When I do have a class, I often find that there is more than one way in
which I'd like to format it, but there is only one operator<< to
overload. And often I want to put the result of the formatting into a
string, not a stream.

So for all of these reasons I have more explicit to_str() functions in
my code than operator<<s.

** lexical_cast<> uses streams, should the reversed.

Currently we implement formatters that output to streams. We implement
lexical_cast using stringstreams. Surely it would be preferable to
implement formatters as specialisations of lexical_cast to a string (or
character sequence / output iterator / whatever) and to implement
formatted output to streams on top of that.
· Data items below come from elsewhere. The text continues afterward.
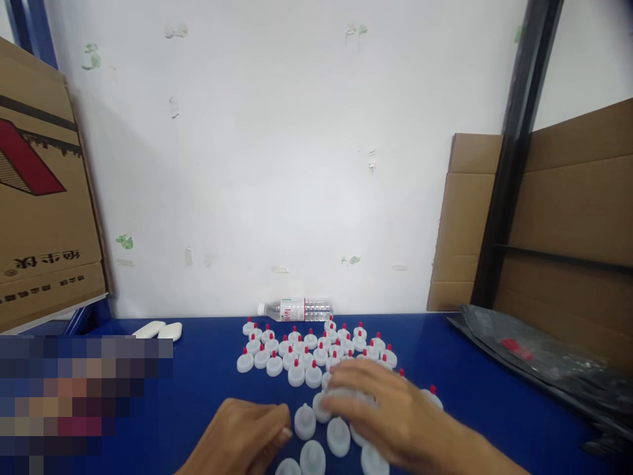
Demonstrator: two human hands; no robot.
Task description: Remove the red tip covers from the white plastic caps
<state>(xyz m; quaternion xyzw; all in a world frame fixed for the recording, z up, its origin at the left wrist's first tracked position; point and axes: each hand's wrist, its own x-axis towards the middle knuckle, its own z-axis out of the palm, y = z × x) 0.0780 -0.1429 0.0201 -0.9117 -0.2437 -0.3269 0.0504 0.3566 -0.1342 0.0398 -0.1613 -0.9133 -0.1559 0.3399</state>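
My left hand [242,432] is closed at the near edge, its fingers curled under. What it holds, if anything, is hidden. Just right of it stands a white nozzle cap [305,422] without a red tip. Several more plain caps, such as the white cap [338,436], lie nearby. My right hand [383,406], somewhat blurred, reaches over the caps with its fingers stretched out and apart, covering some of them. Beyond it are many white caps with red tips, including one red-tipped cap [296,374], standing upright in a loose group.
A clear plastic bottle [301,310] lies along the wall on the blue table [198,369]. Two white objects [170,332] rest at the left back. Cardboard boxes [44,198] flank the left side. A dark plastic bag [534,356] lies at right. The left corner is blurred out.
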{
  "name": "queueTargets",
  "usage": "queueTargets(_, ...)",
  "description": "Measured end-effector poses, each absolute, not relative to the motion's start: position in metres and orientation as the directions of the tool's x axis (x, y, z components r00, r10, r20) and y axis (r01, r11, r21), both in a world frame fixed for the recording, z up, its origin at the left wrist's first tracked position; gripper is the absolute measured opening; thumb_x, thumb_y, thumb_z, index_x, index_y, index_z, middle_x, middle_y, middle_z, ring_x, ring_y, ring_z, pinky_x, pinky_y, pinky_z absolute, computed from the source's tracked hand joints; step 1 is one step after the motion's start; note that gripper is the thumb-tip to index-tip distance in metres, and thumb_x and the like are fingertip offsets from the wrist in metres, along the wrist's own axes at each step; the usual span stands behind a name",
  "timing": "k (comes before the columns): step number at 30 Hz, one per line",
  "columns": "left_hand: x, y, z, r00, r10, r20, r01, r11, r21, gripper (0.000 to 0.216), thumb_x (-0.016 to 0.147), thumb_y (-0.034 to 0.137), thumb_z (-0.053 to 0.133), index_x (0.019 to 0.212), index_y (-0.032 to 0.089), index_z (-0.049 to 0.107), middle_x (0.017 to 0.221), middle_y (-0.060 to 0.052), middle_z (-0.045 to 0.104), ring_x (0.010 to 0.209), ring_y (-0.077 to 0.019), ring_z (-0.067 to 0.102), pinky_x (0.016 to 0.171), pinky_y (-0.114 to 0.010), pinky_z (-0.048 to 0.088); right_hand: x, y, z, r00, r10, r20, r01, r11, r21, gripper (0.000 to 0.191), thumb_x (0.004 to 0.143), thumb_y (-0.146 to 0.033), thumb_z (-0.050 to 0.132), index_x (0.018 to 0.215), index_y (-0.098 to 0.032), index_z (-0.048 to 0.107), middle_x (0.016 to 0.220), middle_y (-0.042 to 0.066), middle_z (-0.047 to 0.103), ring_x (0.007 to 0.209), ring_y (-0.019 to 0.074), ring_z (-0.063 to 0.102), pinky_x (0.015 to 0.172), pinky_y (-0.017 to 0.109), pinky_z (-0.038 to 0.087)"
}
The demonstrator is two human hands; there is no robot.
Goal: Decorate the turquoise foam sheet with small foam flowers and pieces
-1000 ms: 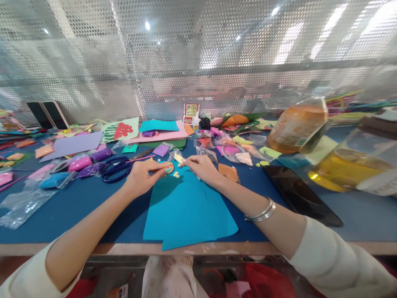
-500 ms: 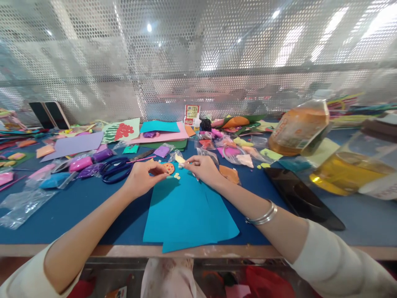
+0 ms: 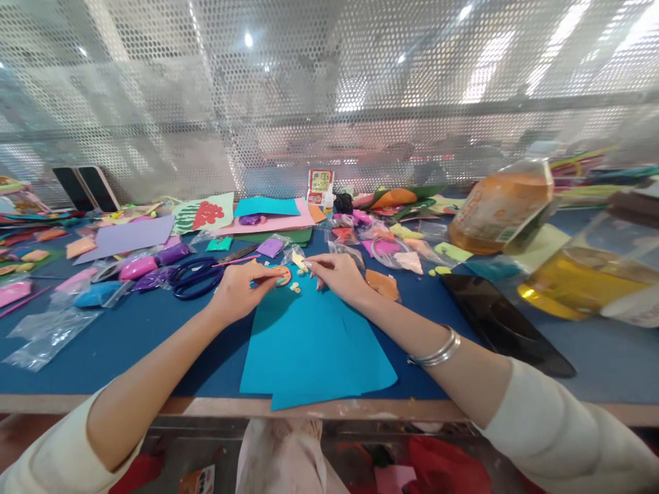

I suppose you could argue
that the stream model is better for very large amounts of output since
you don't accumulate it all in a temporary string, but I've never
encountered a case where that would matter.

** Formatting state has the wrong scope

Spot the mistake here:

cout << "address of buffer = 0x" << hex << p;

yes, I forget to <<dec<< afterwards, so in some totally different part
of the program when I write

cout << "DEBUG: x=" << x

and it prints '10', I think "10? should be 16!" and spend ages debugging.

But reverting to dec might not be the right thing to do depending on
what the caller was in the middle of doing, so I really want to
save/restore the formatting state. And if I throw or do a premature
return I still want the formatting state to be reverted:

void f() {
   scoped_fmt_state(cout,hex);
   cout << ....;
   if (...) throw;
   cout << .....;
}

Hmm, I think that's too much work. I'd be happy with NO formatting
state in the stream, and to use explicit formatting when I want it:

    cout << hex(x);
OR cout << format("%08x",x);
OR printf(stdout,"%08x",x);

(No, I don't really use printf() in C++ code. But it does have its
strengths; it's by far the best way to output a uint8_t. And it _is_
type safe if you are using a compiler that treats it as special.)

** Too much disconnect between POSIX file descriptors and std::streams

I have quite a lot of code that uses sockets and serial ports, does
ioctls on file descriptors, and things like that. So I have a
FileDescriptor class that wraps a file descriptor with methods that
implement simple error-trapping wrappers around the POSIX function calls.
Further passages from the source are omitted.